Problem to solve. Where pictures appear, omit them, and copy exactly only the lines from the start of the listing through the line containing "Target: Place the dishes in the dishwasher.", both included.
►
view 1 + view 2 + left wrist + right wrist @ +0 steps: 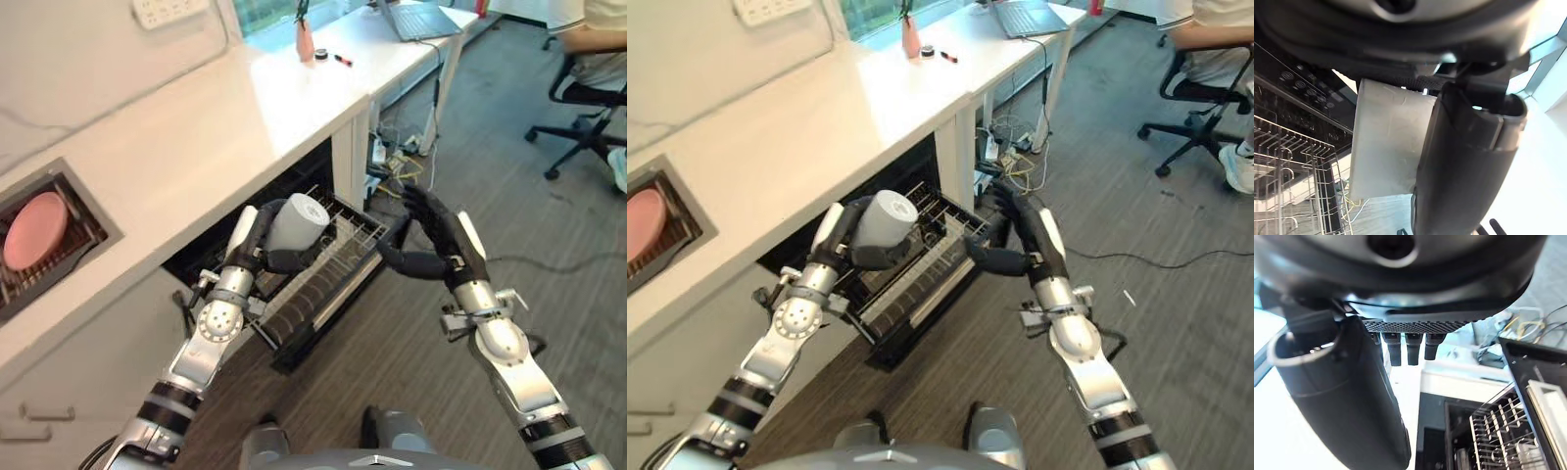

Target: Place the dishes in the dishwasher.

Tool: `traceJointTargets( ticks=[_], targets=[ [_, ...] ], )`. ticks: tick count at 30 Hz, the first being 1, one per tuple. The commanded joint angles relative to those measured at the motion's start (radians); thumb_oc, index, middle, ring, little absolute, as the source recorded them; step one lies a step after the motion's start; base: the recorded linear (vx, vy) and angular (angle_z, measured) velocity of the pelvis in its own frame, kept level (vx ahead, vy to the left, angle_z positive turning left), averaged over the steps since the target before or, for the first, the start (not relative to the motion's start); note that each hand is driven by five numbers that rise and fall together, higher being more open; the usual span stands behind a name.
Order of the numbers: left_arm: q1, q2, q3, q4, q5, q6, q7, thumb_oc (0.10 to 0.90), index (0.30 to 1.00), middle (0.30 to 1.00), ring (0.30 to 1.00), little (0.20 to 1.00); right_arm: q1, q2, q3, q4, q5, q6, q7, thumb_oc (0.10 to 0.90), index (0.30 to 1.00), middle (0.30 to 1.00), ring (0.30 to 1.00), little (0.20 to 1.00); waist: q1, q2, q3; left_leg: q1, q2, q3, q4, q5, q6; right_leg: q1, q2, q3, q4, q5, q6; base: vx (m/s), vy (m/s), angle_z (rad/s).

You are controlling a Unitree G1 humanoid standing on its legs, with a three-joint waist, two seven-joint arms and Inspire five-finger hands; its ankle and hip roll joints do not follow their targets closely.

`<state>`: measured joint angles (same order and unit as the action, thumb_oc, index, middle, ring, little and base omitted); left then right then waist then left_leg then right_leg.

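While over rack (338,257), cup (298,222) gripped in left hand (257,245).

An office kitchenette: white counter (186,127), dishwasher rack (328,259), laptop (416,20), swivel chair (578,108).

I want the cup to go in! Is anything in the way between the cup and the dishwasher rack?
Nothing visible. The left robot hand holds the white cup right over the pulled-out rack, and the wires below it look bare. The right robot hand is open beside the rack's far corner, not under the cup.
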<state>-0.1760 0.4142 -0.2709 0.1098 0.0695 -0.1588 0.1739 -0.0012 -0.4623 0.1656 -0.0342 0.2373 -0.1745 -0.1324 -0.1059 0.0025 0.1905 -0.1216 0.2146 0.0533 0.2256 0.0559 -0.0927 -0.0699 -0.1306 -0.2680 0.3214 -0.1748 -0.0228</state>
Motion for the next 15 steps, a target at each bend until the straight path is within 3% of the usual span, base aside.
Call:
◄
Written reply.
view 1 + view 2 + left wrist + right wrist @ +0 steps: 

Target: Place the dishes in the dishwasher.

This exercise is now fully answered.